* Prompt
Every line below should come back exactly as written, though the pictures stay out.

* Dataset content

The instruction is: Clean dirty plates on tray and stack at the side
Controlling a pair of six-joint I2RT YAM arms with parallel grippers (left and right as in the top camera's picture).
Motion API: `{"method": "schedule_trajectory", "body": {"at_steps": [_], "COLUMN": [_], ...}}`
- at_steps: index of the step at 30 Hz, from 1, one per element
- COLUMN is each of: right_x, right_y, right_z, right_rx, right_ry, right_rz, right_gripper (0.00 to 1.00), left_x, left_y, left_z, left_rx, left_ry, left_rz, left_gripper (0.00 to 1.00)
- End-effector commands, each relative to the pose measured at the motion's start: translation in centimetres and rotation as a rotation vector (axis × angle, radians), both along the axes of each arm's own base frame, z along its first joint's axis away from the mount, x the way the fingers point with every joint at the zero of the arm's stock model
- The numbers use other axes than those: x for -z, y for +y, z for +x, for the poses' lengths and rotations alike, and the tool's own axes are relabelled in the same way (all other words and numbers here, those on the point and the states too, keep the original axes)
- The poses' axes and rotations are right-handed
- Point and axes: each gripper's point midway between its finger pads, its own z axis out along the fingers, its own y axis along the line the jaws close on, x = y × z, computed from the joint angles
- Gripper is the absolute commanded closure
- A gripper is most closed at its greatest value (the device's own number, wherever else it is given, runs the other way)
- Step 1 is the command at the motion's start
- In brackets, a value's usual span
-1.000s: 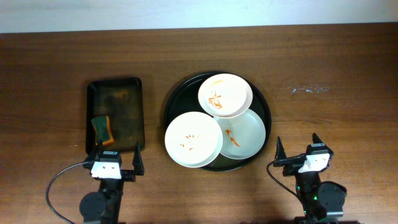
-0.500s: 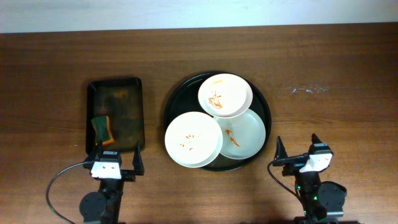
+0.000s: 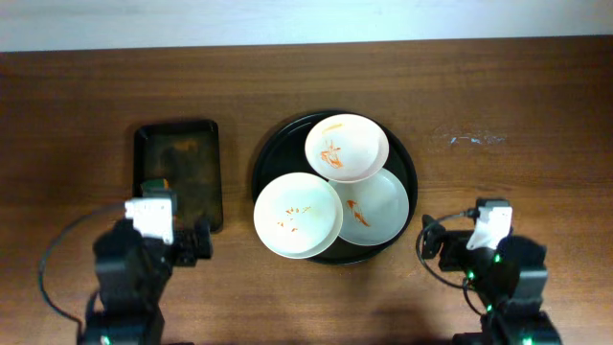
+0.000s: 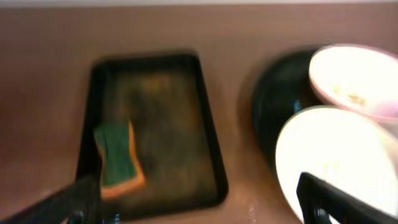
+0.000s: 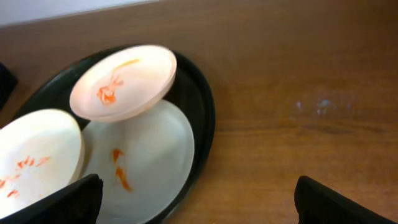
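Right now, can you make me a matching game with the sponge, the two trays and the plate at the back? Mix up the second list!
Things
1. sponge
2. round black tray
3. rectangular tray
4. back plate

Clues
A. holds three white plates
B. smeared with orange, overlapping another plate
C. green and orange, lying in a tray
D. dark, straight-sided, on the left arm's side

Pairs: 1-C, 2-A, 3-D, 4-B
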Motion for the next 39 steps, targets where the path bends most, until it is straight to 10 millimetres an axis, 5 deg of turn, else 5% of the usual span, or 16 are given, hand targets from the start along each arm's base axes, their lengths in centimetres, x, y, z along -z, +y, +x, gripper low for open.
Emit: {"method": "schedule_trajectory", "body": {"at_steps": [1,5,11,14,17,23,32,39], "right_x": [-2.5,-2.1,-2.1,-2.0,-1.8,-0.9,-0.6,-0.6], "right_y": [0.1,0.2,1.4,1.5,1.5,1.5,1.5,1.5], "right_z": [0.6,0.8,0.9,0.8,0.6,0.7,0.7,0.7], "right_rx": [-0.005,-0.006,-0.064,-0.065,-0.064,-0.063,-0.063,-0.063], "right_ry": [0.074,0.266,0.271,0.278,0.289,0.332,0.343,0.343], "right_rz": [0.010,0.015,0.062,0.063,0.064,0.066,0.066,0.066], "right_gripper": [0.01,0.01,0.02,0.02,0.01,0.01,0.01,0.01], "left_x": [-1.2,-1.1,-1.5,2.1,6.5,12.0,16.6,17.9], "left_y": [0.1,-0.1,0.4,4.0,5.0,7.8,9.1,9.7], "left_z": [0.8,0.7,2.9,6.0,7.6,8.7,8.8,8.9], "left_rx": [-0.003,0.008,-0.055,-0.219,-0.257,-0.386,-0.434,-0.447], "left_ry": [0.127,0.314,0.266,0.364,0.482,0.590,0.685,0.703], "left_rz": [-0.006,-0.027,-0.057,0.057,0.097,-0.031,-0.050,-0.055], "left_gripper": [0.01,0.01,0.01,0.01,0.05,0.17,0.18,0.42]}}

* Answer below
The instruction is: Clean dirty plates on tray and stack at the side
Controlling a pair of six-joint I2RT YAM arms with parallel grippers (left and right as in the top camera's picture).
Motion API: `{"method": "schedule_trajectory", "body": {"at_steps": [_], "COLUMN": [_], ...}}`
- at_steps: index of the step at 30 Hz, from 1, one per element
- COLUMN is each of: right_x, right_y, right_z, right_rx, right_ry, right_rz, right_gripper (0.00 to 1.00), left_x, left_y, left_z, left_rx, left_ry, left_rz, left_gripper (0.00 to 1.00)
- End-effector commands, each relative to the pose measured at the motion's start: translation in centimetres and rotation as a rotation vector (axis × angle, radians), both along the axes of each arm's own base frame, z along its first joint's axis away from the mount, x the way the fingers point with every joint at the zero of the arm's stock model
- The numbers use other axes than those: x for -z, y for +y, z for +x, for the poses' lengths and rotations alike, and the tool's own axes are relabelled in the same way (all other words and numbers here, those on the point and the states too, keep the original axes)
- The poses' axes and rotations are right-handed
- Point and axes: each gripper's point midway between its finger pads, its own z axis out along the fingers, its own y axis along the line the jaws close on, x = y × z, computed from the joint angles
- Gripper is the absolute commanded closure
- A gripper is most closed at its greatest value (the device's own number, wherever else it is given, runs the other way)
- Step 1 is the command at the motion's start
- In brackets, a value's usual span
-1.000s: 
-0.500s: 
+0.000s: 
+0.000s: 
+0.000s: 
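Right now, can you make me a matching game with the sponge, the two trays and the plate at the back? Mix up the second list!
Things
1. sponge
2. round black tray
3. rectangular tray
4. back plate

Clues
A. holds three white plates
B. smeared with orange, overlapping another plate
C. green and orange, lying in a tray
D. dark, straight-sided, on the left arm's side

Pairs: 1-C, 2-A, 3-D, 4-B
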Motion for the next 39 steps, targets where the path bends most, until it is straight to 10 millimetres an axis, 5 deg of turn, else 5% of the usual span, or 16 are given, hand targets from the start along each arm's base axes, their lengths in centimetres, x, y, z along -z, +y, +x, gripper low for open.
Emit: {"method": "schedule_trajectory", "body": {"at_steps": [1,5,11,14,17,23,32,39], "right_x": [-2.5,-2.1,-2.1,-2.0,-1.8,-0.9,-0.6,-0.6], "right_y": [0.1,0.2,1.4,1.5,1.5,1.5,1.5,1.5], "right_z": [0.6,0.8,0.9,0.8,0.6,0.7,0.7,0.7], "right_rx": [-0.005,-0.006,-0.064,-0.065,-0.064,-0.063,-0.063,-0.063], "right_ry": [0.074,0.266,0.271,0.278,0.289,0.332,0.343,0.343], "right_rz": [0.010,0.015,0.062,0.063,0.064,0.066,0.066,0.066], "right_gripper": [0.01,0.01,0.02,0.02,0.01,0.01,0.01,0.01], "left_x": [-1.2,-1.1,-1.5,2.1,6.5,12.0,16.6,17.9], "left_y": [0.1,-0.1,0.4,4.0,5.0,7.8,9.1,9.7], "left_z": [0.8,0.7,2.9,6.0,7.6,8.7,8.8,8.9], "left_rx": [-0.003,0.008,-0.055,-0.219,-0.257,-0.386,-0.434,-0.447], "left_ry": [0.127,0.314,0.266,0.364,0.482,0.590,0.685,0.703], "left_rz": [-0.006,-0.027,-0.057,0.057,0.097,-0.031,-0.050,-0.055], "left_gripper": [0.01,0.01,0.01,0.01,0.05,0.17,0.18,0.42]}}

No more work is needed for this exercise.